ああ、くそ!あいつまだ家にいるか!?……もうそろ7時だから仕事に行ってるかもしれない!急がないと!急いであいつの口に舞茸をぶち込んでやらないと!
「…………ん!?」
ずざぁー!!
俺は急いで立ち止まり、物陰に隠れる!
「おいおいおいおい、何でこうも俺は運が悪いんだ?」
「どうした兄ちゃん?急に立ち止まったりなんかしてよ」
のんびりと歩いてきた光輝と花華が、俺に後ろから声をかけてくる。
「ばかっ、静かにしてろ!あそこの2人組が見えるか?」
俺は遠くの方を指差す
「…………?見えないけど?」「何があるってんだ?」
花華達が見えないって事は、相当離れてるな………いや、この暗さだからか?わかんねぇ。
「………勇者がいる。1人は金髪の女性でもう1人が男だ。見るからにして良い装備をしてるし、あそこまで余裕な雰囲気を出してるってことは相当強いぞ」
距離にして約1キロちょい、彼らは山間を歩いている。あと5分もすれば見晴らしの良い平原についてしまうだろう。
「…………さっきから聞いてると、その、勇者ってのが近付いてきてるの?じゃあなんで慌ててるの?正義の味方でしょ。ハローって挨拶すれば良いじゃん。」
「確かに正義の味方ではあるが、俺達の味方ってわけじゃないからな。俺達一応魔族らしいから」
「えぇえ………私そんなの一度も聞いてないんだけど」
あーー確かに、[今日異世界に行かないといけないから時間空けとけ]としか言ってなかったもんな。

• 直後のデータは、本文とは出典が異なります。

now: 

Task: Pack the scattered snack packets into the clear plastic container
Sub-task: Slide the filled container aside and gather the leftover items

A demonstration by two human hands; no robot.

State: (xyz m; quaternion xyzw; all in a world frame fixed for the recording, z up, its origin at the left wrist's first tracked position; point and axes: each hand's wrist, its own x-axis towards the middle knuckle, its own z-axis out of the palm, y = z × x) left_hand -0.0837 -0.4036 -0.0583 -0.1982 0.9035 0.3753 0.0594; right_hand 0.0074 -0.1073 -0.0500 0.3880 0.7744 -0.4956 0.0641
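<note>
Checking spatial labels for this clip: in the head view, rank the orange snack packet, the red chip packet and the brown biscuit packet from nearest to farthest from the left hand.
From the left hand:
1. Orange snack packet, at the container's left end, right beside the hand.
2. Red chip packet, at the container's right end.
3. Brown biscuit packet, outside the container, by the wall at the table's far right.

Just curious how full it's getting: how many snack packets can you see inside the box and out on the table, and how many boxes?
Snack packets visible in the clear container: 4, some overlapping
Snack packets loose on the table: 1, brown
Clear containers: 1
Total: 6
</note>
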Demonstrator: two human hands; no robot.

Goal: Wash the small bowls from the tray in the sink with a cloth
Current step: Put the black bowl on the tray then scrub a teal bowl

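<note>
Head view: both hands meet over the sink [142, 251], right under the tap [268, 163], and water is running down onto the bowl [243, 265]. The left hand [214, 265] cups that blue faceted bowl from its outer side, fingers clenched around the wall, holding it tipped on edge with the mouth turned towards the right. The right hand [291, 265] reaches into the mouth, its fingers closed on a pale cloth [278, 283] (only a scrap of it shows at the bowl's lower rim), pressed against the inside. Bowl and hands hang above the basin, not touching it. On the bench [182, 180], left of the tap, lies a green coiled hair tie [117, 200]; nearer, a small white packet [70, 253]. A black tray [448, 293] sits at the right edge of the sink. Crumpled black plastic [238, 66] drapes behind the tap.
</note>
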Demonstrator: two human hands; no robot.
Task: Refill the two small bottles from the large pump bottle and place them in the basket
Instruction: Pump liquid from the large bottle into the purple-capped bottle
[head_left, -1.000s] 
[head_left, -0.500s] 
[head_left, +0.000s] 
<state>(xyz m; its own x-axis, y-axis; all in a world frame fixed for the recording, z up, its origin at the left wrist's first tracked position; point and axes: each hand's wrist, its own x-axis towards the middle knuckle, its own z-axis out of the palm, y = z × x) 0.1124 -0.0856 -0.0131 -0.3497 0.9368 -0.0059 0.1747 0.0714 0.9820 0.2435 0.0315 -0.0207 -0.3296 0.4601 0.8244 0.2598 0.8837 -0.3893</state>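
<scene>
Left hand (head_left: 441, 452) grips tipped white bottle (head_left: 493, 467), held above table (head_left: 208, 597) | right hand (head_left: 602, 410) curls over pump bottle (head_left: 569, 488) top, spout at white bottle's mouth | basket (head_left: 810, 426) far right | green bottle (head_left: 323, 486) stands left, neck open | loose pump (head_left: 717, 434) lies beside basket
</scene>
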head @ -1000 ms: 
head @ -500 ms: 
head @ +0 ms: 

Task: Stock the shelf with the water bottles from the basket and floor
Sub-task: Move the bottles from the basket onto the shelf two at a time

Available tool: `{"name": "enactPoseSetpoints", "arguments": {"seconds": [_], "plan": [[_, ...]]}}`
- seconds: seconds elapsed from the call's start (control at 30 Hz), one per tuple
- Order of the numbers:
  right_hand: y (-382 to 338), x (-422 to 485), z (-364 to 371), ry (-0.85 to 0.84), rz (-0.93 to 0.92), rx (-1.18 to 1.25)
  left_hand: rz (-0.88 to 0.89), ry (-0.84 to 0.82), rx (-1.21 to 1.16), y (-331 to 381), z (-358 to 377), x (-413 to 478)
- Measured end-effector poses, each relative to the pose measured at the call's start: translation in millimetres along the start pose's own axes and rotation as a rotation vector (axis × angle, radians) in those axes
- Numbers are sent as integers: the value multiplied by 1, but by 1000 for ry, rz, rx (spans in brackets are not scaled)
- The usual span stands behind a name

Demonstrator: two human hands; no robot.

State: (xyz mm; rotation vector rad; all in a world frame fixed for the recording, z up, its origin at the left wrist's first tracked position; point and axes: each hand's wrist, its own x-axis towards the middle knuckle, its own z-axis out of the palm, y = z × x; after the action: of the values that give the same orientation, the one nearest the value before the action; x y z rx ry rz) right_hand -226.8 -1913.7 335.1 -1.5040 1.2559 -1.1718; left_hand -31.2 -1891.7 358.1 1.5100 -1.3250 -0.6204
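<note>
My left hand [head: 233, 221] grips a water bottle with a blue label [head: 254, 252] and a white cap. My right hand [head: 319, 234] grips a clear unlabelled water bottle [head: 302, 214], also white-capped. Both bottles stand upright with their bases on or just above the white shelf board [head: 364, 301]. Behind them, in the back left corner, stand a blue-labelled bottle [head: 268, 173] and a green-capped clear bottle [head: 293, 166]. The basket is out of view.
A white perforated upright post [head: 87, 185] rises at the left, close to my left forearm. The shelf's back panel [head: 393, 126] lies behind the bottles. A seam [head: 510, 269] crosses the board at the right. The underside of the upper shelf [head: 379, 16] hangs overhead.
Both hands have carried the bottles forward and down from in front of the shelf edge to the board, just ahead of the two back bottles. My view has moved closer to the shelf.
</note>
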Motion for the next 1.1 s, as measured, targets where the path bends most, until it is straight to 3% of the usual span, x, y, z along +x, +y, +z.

「まぁ、そんな事は今はどうでもいい。今俺達が把握しなきゃいけない事は、俺達の敵が近付いてきているってことだ。それに、こんな夜に喋りながら歩いていられるほど余裕ってことは相当に強いはずだ。さぁ、どうする?」
「どうするって…………そんなのちゃっちゃと逃げたほうがいいに決まってんじゃん。メシ前に厄介事とかやだよ俺?」
「ああ、全くだ。俺もさっさと家に帰って味噌汁をすすりたいからな。さっさと逃げたいんだが…………ここの地形がなぁ」
ここら辺は平地で、唯一隠れられる場所なんてここの小さめな岩陰ぐらいだ。
あいつら五感半端ないからこんなとこにいたらすぐばれちまうぞ。
「あいつらがあと5分ぐらいでこの平地部に来るんだが、こうも見晴らしがいいと動いたらバレてしまう。だから逃げるのはナンセンスだ」
ここが山とかならすぐに逃げるんだけどな………
「それじゃあ戦うっていうのはどう?ほら、お兄ちゃん達って強いんでしょ?」
「何言ってんだよ。なんでわざわざ死ぬリスクを負ってあんな化け物どもと戦わなきゃいけないんだ。戦闘の鉄則と飯田狩虎の鉄則で共通して言えることは[戦いなんてクソ食らえ!]だからな。戦ったら負けだ。」
「それはさすがに戦闘の鉄則には入っていないんじゃない?」
「まぁとにかく無駄な戦闘は避けるに限る。………だからそうだな、俺が考えてることわかるか?」
俺は後ろを振り向き2人の顔を見る。
2人とも俺の顔を見ると頷いてくれる。………よし、それなら…………
「花華、光輝、準備するぞ。ちょうどいいタイミングであいつらを驚かせてやろう」
頭の中で組み立てた計画は完璧だ。運が悪くなければ成功するはず。